--- Work item ---
Print only what runs from the line that includes "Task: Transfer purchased" to the end of the listing, word for word, and do not include any pictures.

--- Recorded information ---

==================================================

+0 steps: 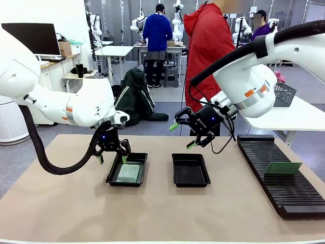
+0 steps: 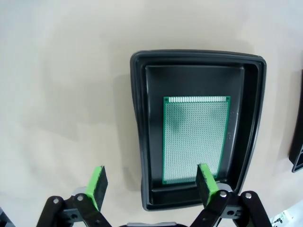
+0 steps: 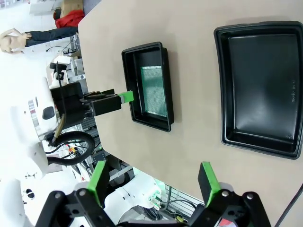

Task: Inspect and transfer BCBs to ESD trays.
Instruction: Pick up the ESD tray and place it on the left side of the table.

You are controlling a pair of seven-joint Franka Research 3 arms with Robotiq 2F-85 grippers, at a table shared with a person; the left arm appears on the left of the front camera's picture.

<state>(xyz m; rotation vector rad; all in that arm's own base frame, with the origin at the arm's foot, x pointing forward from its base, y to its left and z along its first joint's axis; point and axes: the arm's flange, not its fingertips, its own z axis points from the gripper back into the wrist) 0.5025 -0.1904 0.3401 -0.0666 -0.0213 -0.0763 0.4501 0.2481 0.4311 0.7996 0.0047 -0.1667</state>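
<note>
My left gripper [image 1: 111, 159] hangs wide open and empty above the left tray [image 1: 143, 170]. One finger is over bare table [image 1: 61, 203], the other over the near end of the board [image 1: 128, 173], which lies flat inside with its long axis along the tray's. My right gripper [image 1: 183, 135] is just as wide and empty, raised beyond the right tray [image 1: 190, 170], which holds nothing. The second board [image 1: 282, 168] sits on the rack [image 1: 284, 193] off to my right, long edge running left to right. It is much nearer my right arm, so I judge that arm should fetch it.
</note>
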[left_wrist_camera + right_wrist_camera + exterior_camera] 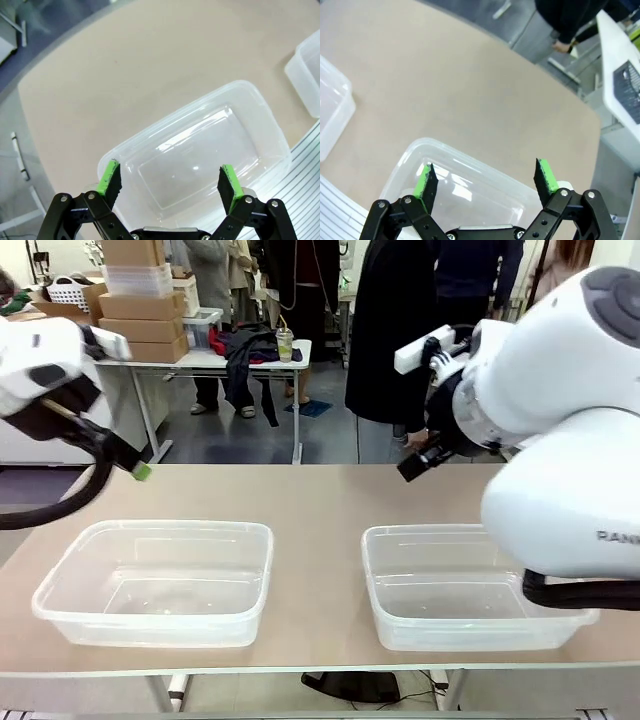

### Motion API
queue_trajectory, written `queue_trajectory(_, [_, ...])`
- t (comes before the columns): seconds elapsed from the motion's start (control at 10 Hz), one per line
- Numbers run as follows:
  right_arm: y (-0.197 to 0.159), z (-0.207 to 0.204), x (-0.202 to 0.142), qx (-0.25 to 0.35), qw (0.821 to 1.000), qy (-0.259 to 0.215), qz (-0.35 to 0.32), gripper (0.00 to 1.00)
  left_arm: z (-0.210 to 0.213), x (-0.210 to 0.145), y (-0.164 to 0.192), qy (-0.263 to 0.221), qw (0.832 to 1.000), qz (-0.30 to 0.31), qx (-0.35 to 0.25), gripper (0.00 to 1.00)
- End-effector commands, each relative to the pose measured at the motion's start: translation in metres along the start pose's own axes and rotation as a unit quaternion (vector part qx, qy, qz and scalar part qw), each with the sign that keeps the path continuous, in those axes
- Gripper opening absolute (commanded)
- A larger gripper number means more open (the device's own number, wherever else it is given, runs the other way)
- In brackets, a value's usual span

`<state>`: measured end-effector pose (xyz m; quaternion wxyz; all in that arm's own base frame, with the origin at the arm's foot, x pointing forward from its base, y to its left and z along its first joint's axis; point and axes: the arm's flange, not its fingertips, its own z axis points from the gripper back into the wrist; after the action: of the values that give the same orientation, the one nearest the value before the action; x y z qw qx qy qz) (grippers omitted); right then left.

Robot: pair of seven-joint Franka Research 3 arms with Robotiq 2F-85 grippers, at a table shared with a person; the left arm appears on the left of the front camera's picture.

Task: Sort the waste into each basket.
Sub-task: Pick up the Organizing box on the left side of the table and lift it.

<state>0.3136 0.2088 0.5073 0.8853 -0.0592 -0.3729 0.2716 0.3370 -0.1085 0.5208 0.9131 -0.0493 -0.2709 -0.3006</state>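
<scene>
Jaws apart on left gripper point(169, 170), hovering over left clear tub point(200, 140); jaws likewise apart on right gripper point(485, 167), above right clear tub point(470, 172); both tubs side by side, not touching, on tan table point(320, 495)

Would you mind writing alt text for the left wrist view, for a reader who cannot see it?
The left gripper, its green-padded fingers spread wide and holding nothing, hangs over an empty clear tub on a tan table. A corner of the second tub shows at the upper right edge.
</scene>
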Motion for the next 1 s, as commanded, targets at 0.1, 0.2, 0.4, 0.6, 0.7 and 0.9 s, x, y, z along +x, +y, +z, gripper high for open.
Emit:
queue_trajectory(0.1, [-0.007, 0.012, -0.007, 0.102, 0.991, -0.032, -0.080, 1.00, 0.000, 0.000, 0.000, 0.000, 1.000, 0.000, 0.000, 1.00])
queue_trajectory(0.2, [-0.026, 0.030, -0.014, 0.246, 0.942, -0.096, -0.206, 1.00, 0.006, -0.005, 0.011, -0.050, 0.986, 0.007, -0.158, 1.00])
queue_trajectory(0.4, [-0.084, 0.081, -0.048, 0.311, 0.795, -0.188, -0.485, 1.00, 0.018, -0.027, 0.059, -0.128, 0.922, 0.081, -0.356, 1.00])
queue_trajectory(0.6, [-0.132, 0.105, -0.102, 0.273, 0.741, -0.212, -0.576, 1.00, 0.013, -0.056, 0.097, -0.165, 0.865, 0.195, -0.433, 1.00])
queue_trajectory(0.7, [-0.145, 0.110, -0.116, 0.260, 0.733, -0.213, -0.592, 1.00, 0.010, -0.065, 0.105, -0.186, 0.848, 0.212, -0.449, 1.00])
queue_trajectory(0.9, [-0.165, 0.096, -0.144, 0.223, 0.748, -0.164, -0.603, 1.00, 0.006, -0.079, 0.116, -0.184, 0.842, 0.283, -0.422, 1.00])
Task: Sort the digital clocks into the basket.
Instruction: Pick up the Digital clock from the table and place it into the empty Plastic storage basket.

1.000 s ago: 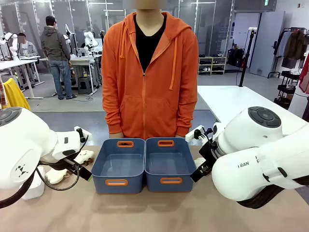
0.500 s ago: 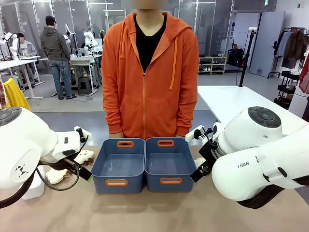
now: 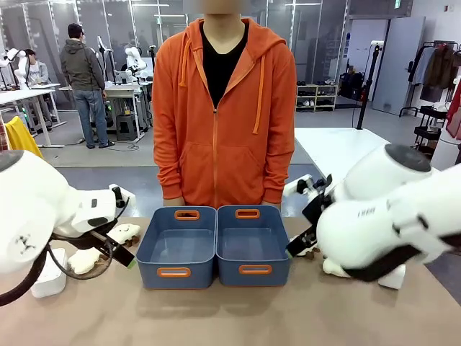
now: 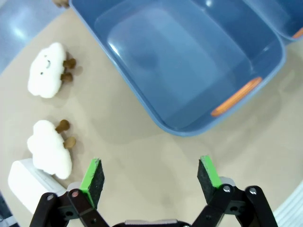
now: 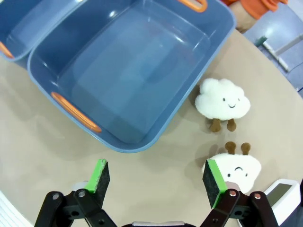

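Stage: sorting not begun | left basket (image 3: 150, 245), right basket (image 3: 283, 244): shown empty | one clock (image 4: 26, 182) lower left, other clock (image 5: 284, 197) lower right, left on bench (image 3: 230, 317) | left pincer (image 4: 151, 177), right pincer (image 5: 158, 182): spread wide, nothing held

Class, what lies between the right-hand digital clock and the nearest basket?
In the right wrist view, a cream cloud plush toy lies between the digital clock and the basket.

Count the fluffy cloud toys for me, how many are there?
4. Two cloud plush toys lie beside the left bin. Two more cloud plush toys lie beside the right bin. Others may be hidden.
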You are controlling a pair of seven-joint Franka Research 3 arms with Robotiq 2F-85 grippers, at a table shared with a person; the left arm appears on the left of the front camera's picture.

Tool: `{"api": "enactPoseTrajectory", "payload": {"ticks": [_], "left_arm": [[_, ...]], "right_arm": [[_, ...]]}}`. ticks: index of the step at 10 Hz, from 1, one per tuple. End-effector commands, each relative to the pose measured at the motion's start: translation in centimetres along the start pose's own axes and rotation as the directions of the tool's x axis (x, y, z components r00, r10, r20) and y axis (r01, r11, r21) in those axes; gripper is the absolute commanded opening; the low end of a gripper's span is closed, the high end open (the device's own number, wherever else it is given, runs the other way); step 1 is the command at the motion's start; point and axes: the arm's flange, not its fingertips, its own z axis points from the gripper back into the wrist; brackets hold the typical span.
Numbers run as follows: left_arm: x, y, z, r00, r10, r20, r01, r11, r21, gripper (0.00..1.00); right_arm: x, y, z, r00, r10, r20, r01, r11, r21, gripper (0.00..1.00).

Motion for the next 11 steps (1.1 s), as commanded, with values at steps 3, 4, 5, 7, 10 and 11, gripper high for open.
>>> {"api": "enactPoseTrajectory", "payload": {"ticks": [3,4,5,7,10,11], "left_arm": [[-2.3,5.3,9.5,0.999,-0.022,0.028,0.032,0.891,-0.452,1.0],[-3.5,7.6,11.0,0.999,0.037,0.029,-0.015,0.836,-0.548,1.0],[-4.7,10.2,12.5,0.986,0.161,0.05,-0.091,0.758,-0.645,1.0],[-6.6,14.0,14.0,0.945,0.321,0.064,-0.146,0.588,-0.795,1.0],[-10.2,18.5,13.9,0.879,0.476,0.012,-0.234,0.454,-0.86,1.0],[-11.5,19.6,13.0,0.855,0.518,-0.019,-0.258,0.394,-0.882,1.0]], "right_arm": [[-1.3,-9.5,3.8,0.994,-0.104,0.027,0.084,0.91,0.407,1.0],[-2.4,-11.8,3.9,0.986,-0.162,0.029,0.124,0.848,0.515,1.0],[-4.0,-14.0,3.9,0.968,-0.249,0.034,0.176,0.766,0.619,1.0],[-6.8,-17.3,2.7,0.922,-0.387,-0.001,0.25,0.593,0.766,1.0],[-11.6,-19.5,1.7,0.839,-0.542,-0.051,0.322,0.417,0.85,1.0],[-13.0,-19.7,1.7,0.83,-0.553,-0.065,0.322,0.381,0.867,1.0]]}}
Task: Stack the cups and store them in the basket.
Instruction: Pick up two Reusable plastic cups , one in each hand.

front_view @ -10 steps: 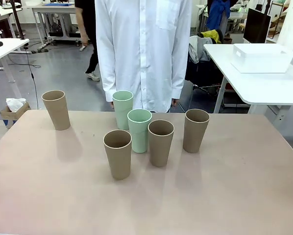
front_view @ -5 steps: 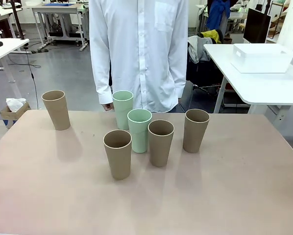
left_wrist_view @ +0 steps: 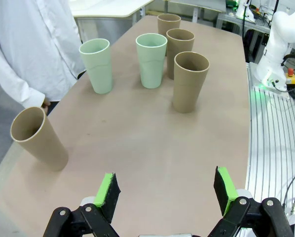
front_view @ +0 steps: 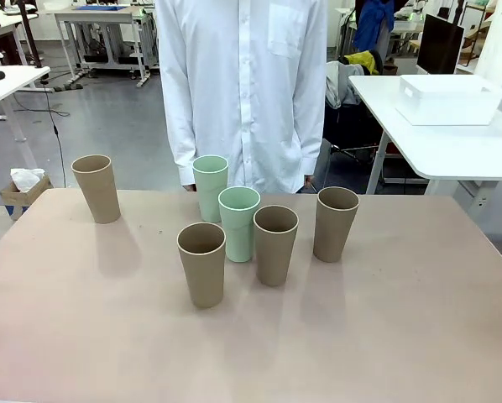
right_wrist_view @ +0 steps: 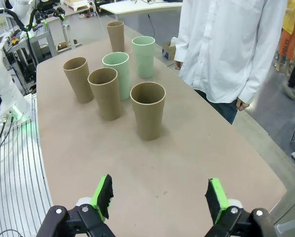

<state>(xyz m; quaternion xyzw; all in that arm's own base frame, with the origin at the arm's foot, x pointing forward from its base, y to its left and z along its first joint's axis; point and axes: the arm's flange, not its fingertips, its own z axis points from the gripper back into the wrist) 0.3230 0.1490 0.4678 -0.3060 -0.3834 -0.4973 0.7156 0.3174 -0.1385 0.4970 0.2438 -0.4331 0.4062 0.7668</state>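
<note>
Several tan-brown cups and two mint green cups stand upright on the beige table (front_view: pixel 402 336). One tan cup (front_view: pixel 96 189) is apart at the far left. The mint cups (front_view: pixel 210 186) (front_view: pixel 238 222) stand mid-table beside tan cups (front_view: pixel 202 264) (front_view: pixel 275 245) (front_view: pixel 335 223). The white basket (front_view: pixel 449 101) sits on a separate white table at the back right. My left gripper (left_wrist_view: pixel 165 187) is open over bare table, short of the lone tan cup (left_wrist_view: pixel 39 138). My right gripper (right_wrist_view: pixel 160 196) is open too, with the nearest tan cup (right_wrist_view: pixel 148 111) well ahead of it.
A person in a white shirt (front_view: pixel 243 84) stands at the far edge, right behind the mint cups, arms hanging down. The white side table (front_view: pixel 452 147) holding the basket is separated from my table by a gap. Bare tabletop lies in front of the cups.
The person has shifted slightly sideways at the far edge. The cups stand where they were.
</note>
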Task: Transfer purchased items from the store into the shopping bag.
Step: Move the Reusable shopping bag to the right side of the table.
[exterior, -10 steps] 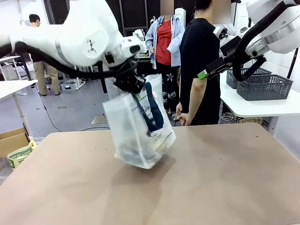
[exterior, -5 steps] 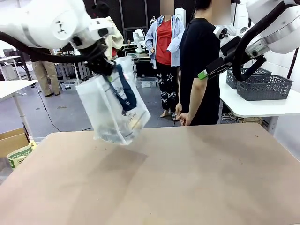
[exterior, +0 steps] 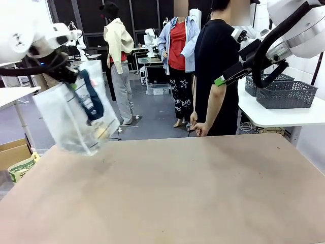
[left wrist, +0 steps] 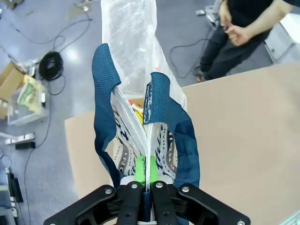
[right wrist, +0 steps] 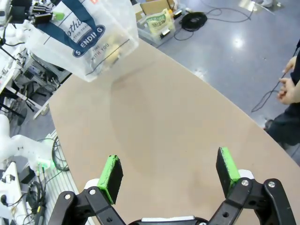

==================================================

--- Answer section ---
Task: Transfer purchased items from the store into the shopping bag.
Step: Move the Reusable shopping bag to the right side of the table.
[exterior, -10 steps] 
[exterior, -5 steps] 
[exterior, +0 steps] 
[left wrist, +0 steps] 
[right wrist, +0 steps] 

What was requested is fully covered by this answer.